Wednesday, August 31, 2011

Doing the Impossible

I never thought I would be able to solve a Rubik's cube. I don't remember how long ago I bought my cube, but I know I've had it for at least three years. It came with written (and illustrated) instructions, but I just could not make substantial headway. Eventually, I gave up, resigning to the fact that it was simply impossible and that I would never figure it out.

Solving a Rubik's cube isn't impossible, but you have to ignore some things. For example, the cube can be arranged in 43,252,003,274,489,856,000 different ways, and only one of these ways has only one color on each side. That's a little daunting, isn't it? Focusing on this number isn't going to make it any easier for you to solve the cube. If anything, it'll put you in a poor mindset and you'll be LESS likely to ever solve the cube.

I don't know what hit me, but a week or so ago, I was looking at my Rubik's cube and suddenly decided "No. This is doable. I am going to conquer this thing." But I didn't simply will my cube into a solution through the power of positive thinking - I needed a plan.

In the past, I tried following written instructions. This is somewhat important because I'm generally not good at learning complex things by reading from a book. I'm more of a learn by doing person. There's an app on my iPod touch that, if you plug in how your cube is positioned, it will give you turn-by-turn directions to solve your cube in 25 moves or less. It's considered "cheating" to use this program, but I figure that's only if you do it once. I thought that if I did it 100 times, I would learn through repetition to reverse engineer the solution process. So I would scramble the cube, plug it into my iPod, and then watch the solution unfold in my hands. I would note how many moves it took and record any observations. Then I'd set a timer for 20 minutes (not exactly Pomodoro, but at least it was spaced repetition), do something completely different, and when the timer was up, do the cube again. Ten solutions later, I had made some observations, but my progress wasn't substantial. On the other hand, at least some progress had been made. This test may not have been as effective as I had hoped, but that's what testing and experimenting are for.

Between solutions, I resisted the urge to look anything up on the internet about the cube or how to solve it without cheating, but after I felt my progress had stalled, I searched Google for answers. Again, learning from previous experience, I wasn't looking for my long lost written instructions because they had not been helpful in the past. Instead, I found this:


This video was published in 2007, and Dan has since put out this one which is much easier to follow.

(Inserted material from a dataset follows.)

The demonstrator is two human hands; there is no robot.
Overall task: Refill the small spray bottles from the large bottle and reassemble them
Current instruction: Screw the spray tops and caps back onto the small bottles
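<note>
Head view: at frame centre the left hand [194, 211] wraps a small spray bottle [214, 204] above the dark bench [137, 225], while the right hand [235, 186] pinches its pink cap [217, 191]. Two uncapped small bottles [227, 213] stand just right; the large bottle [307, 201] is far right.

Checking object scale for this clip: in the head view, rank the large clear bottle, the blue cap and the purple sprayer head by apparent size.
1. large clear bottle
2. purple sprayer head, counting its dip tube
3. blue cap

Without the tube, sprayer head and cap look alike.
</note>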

Following his directions, I solved my own cube without any cheating. So I was looking at a cube that I had solved with my own hands. But I couldn't solve it from memory... yet.

There are less than ten steps to solve the Rubik's cube, and because I had learned a few of them from watching the videos and writing down my own notes, I committed one step to memory per day. In less than a full week, I could solve it from memory.

This isn't a how-to video, it's just proof that it can be done (no audio):


I thought you had to be Rainman or some kind of math genius to solve a Rubik's cube. For me, I thought it was impossible. I thought this day would never come when I would be one of those people.

But I was wrong.

Solving the Rubik's cube was on my "impossible list." What's on yours?